Two identical violin strings, when i tune and stretched with the same tension, have a fundamental frequency of 440Hz. One of the strings is retuned by adjusting the tension. When both strings are pluckes simultaneously, after one has been retuned, 1.5 beats per second are heard.

A) What are the possible fundamental frequencies of the retuned string?

B) By what fractional amount was the string tension changed if it was I)increased, ii)decreased

the possible frequencies are 440+-1.5 hz

Use the law of tensions,,,
frequency is proportinal to the square root of tension, or tension is prop to freq squared.

To solve this problem, we can use the concept of beats produced by two slightly different frequencies.

Let's start by calculating the frequency difference between the two strings. The beats occur at a rate of 1.5 beats per second, which means the frequency difference between the retuned string (f_retuned) and the original string (f_original) is 1.5 Hz.

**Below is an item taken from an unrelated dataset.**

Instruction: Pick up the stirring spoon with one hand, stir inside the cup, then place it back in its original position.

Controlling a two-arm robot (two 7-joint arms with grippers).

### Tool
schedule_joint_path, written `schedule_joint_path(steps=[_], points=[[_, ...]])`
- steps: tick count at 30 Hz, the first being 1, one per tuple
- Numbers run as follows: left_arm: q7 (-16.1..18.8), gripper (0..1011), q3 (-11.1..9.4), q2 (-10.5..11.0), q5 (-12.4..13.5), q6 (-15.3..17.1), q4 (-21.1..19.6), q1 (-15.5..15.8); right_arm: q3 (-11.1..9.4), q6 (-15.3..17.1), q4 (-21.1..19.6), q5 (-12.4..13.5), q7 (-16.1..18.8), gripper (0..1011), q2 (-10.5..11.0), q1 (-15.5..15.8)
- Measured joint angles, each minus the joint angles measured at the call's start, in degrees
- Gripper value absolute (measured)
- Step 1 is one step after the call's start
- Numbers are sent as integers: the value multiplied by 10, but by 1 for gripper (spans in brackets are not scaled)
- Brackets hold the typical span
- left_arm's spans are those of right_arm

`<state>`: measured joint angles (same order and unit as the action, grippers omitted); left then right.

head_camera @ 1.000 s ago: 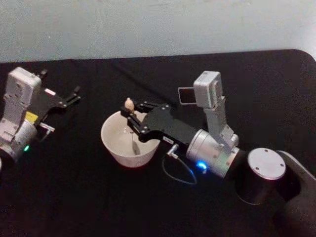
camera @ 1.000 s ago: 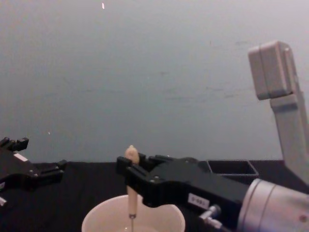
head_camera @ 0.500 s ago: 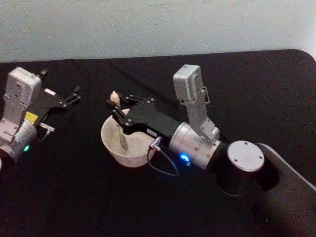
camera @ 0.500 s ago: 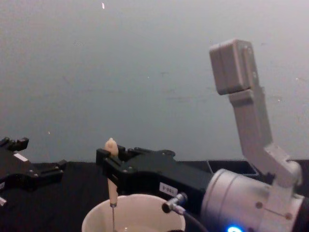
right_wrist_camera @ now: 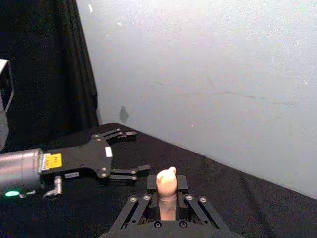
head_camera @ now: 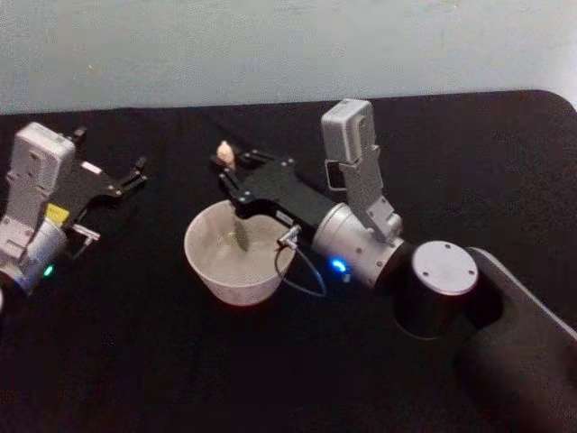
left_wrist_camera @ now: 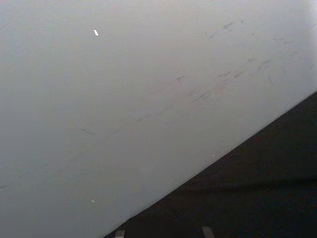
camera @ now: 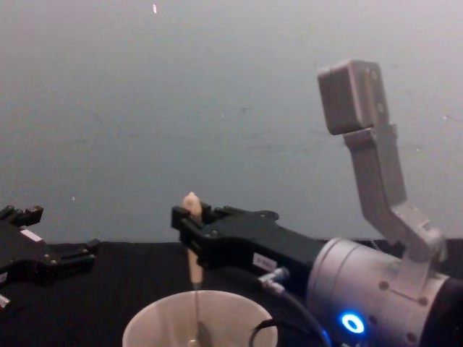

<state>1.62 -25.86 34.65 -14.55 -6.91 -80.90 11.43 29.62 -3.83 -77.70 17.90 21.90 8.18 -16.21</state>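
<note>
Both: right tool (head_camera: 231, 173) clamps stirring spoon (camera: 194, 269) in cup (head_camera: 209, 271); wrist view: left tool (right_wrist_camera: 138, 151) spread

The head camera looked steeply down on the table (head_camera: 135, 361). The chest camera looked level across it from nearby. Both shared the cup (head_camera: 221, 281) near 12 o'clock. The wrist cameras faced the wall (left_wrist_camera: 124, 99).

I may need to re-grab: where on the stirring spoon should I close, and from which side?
The pale handle just under the knob, where the right gripper holds it. The stirring spoon stands upright in the cup, so come in level from the side; its wire shaft looks too thin to pinch.
</note>
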Motion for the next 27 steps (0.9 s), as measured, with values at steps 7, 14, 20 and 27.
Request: schedule_joint_path(steps=[7,14,20,27], points=[[0,1001,0,0,0,0,0,0,-16,5,-19,6,7,223,16,13],[0,1001,0,0,0,0,0,0,-29,22,-60,30,18,223,37,37],[0,1001,0,0,0,0,0,0,-30,32,-91,45,25,223,53,56],[0,1001,0,0,0,0,0,0,-15,37,-114,50,29,223,66,72]])
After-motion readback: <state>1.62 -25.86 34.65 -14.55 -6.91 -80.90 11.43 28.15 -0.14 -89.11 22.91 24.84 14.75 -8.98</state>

A) Now, let's find the possible fundamental frequencies of the retuned string. We know that the original string has a fundamental frequency of 440 Hz. So, we can write the equation:

f_retuned - 440 Hz = 1.5 Hz

Rearranging the equation, we get:

f_retuned = 441.5 Hz

Therefore, the possible fundamental frequencies of the retuned string can be 441.5 Hz.

B) Next, let's determine how the tension of the retuned string was changed. The frequency produced by a string is directly proportional to the square root of the tension applied. Let's consider two scenarios:

i) If the tension was increased: In this case, the frequency of the retuned string increased. Since the fundamental frequency is directly proportional to the square root of the tension, we can express the change in tension as:

tension_change = (f_retuned^2 - f_original^2) / f_original^2

Plugging in the given values, we get:

tension_change = ((441.5 Hz)^2 - (440 Hz)^2) / (440 Hz)^2

Calculating this expression will give you the fractional amount by which the tension was increased.

ii) If the tension was decreased: Similarly, if the tension was decreased, the frequency of the retuned string would be lower. Using the same formula as above, we can calculate the tension change by substituting the appropriate values.

By following these steps, you should be able to find the possible fundamental frequencies of the retuned string and determine how the tension was changed, depending on whether it was increased or decreased.